Tiny Navarre, in the north of the Iberian Peninsula, also suffered dual pressure, first from trying to assimilate Spanish Jewish exiles, and later from the Spanish government to expel or convert its Jewish population. Benjamin Gampel estimated that in the mid-1490s Navarre had approximately 3,550 Jews (about 3.5 percent of the population). That relatively high percentage, compared to the percentages in Castile and Aragon, was certainly due to the presence of Spanish exiles in Navarre. Even more so than with Portugal, Ferdinand and Isabella exerted much pressure on the small neighboring kingdom, and the threat of Spanish annexation was constant. The decree, which has not survived, was public knowledge by the beginning of 1498 and required that Navarrese Jewry convert or leave by sometime in March 1498.
CONSEQUENCES
The economic costs to Spain of the expulsion, once thought to be significant, now seem to have been relatively minor. The number of exiles was less than previously imagined, and the Jewish communities of Spain, already reduced in size by a century of conversions, did not command the wealth of previous generations. The social costs, both in terms of the loss of individual talents and in terms of the loss of a more pluralistic society, were much greater. Contemporaries may not have acknowledged the latter; but critics of the decree lamented the expulsion of so many industrious, esteemed Spaniards. But most traumatic was the terrible cost to Jewish individuals and families, who were faced with the horrific choice of giving up their faith or their home and whose families were often painfully divided in the upheaval that followed.

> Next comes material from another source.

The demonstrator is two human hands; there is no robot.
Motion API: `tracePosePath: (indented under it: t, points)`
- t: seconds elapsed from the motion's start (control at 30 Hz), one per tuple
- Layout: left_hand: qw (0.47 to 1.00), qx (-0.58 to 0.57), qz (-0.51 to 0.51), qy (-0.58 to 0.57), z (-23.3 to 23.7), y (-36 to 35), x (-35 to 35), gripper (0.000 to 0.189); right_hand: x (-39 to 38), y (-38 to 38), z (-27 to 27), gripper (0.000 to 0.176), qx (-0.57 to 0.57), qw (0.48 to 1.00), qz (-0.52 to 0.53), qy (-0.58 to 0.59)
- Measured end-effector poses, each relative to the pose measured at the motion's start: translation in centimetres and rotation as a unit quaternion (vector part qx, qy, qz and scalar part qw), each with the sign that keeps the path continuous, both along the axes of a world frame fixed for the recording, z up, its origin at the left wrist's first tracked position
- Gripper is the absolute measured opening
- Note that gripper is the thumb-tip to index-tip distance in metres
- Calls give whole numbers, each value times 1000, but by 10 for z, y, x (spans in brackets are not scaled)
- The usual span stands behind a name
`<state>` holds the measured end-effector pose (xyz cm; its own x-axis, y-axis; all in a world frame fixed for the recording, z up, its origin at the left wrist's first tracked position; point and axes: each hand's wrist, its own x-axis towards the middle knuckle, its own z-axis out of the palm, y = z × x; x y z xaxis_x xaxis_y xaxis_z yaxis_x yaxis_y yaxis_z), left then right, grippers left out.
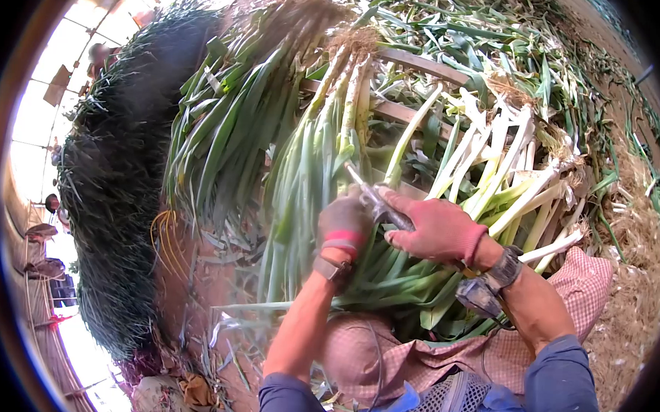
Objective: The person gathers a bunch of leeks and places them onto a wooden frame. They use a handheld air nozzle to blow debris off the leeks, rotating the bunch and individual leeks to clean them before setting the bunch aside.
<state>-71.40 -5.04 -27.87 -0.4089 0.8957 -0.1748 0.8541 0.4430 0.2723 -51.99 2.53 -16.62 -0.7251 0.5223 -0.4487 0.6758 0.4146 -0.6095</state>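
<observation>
My right hand [442, 228], in a red glove, is wrapped round a dark-handled metal tool [388, 208] whose thin tip points up and left. Close beside it, my left hand [346, 225], in a grey and red glove, is closed at the tool's front end and the leaves; what it grips is hidden. Under and behind my hands stand long green onions [348, 112] with their roots up and their leaves hanging down. More onions [491, 157] with white stems lie across my lap, roots toward the upper right.
A tall dark green stack of leaves [120, 177] rises at the left. Wooden slats [422, 66] lie behind the onions. Loose leaves [467, 29] cover the ground at the top. Yellow ties [170, 237] lie left of centre. People [54, 205] show at the far left.
</observation>
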Motion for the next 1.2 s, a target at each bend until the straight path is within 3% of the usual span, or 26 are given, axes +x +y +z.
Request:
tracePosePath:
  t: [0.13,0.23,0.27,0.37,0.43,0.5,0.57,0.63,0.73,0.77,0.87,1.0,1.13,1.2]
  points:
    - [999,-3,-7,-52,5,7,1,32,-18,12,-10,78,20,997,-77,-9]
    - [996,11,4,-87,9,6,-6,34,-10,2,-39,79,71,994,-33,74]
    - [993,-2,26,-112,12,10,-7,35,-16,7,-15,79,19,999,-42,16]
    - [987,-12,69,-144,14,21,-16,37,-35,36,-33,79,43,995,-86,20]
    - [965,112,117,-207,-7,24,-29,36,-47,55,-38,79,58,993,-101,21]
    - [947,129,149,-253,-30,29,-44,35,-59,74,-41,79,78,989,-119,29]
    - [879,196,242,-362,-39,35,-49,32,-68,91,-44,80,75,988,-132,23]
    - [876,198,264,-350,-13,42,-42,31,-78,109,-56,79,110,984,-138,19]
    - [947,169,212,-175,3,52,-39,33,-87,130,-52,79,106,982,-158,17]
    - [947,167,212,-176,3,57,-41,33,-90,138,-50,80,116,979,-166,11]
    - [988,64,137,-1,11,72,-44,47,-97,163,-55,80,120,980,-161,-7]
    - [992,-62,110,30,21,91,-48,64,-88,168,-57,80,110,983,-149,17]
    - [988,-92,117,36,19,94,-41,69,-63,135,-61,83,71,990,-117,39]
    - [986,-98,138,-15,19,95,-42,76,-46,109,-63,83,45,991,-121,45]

See also Conversos ; Jews, Attitudes toward ; Jews and Judaism ; Moriscos, Expulsion of (Spain) ; Portugal ; Spain .
BIBLIOGRAPHY
Primary Source
"Charter of the Expulsion of the Jews." In Medieval Iberia.
Readings from Christian, Muslim, and Jewish Sources, edited by Olivia Remie Constable, pp. 352–356. Philadelphia, 1997.
Secondary Sources
Gampel, Benjamin R. The Last Jews on Iberian Soil: Navarrese Jewry, 1479/1498. Berkeley, 1989.
Kamen, Henry. "The Mediterranean and the Expulsion of Spanish Jews in 1492." Past and Present 119 (1988): 3–55.
Meyerson, Mark. "Aragonese and Catalan Jewish Converts at the Time of the Expulsion." Jewish History 1–2 (1992): 131–149.
Peters, Edward. "Jewish History and Gentile Memory: The Expulsion of 1492." Jewish History 9 (1995): 9–34.